## [Work to complete]
The material beneath this line should be printed exactly, with its pictures omitted.

## [Dataset excerpt]

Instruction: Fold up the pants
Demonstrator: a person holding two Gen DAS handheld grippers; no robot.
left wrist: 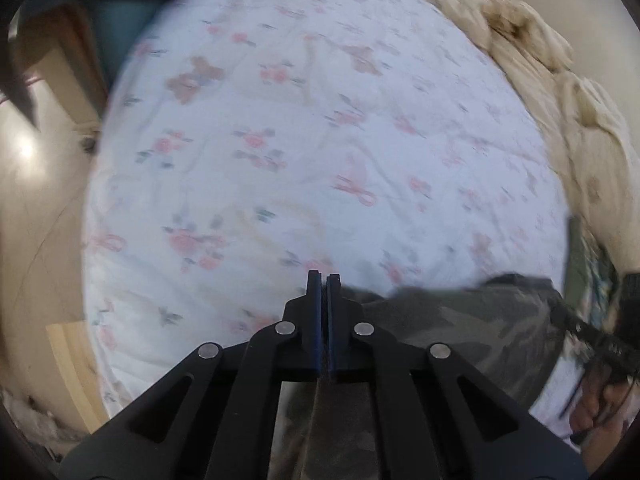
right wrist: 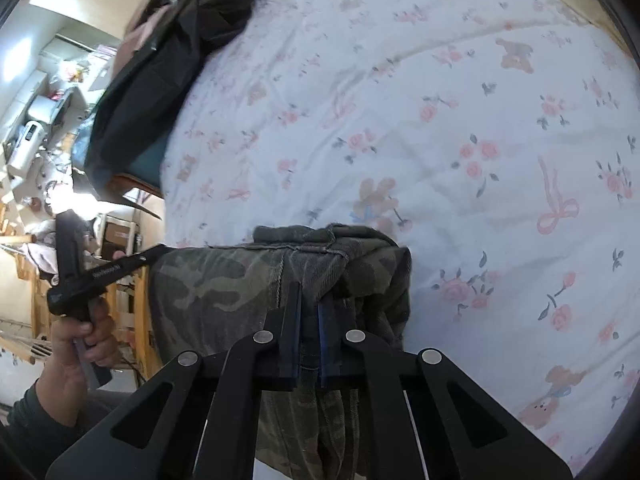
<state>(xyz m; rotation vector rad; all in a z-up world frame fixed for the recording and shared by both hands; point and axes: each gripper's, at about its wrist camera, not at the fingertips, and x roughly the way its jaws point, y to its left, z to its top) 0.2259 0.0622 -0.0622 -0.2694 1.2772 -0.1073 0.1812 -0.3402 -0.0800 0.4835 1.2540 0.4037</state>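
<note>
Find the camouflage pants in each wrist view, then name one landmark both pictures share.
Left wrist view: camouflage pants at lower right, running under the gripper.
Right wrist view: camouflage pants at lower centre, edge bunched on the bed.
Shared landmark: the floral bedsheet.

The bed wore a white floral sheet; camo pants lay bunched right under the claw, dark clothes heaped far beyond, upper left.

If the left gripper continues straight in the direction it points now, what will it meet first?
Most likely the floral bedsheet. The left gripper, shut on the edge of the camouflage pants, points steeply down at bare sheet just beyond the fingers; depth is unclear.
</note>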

## [Answer to this exercise]
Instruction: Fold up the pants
Demonstrator: a person holding two Gen DAS handheld grippers; no robot.
left wrist: 
right wrist: 
<state>(xyz m; rotation vector rad; all in a z-up world frame fixed for the recording and shared by both hands; point and axes: each gripper's, at about its wrist camera, not at the fingertips, and x roughly the way its jaws point, y to its left, z to its top) 0.2259 0.0622 -0.0622 -0.2694 1.2772 -0.1073 0.1812 -0.3402 -0.0800 0.4835 1.2540 0.4037</state>
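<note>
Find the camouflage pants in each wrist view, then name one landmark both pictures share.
Left wrist view: camouflage pants at lower right, running under the gripper.
Right wrist view: camouflage pants at lower centre, edge bunched on the bed.
Shared landmark: the floral bedsheet.

The bed wore a white floral sheet; camo pants lay bunched right under the claw, dark clothes heaped far beyond, upper left.

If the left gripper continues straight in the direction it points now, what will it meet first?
Most likely the floral bedsheet. The left gripper, shut on the edge of the camouflage pants, points steeply down at bare sheet just beyond the fingers; depth is unclear.
</note>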

The response to this exercise is complete.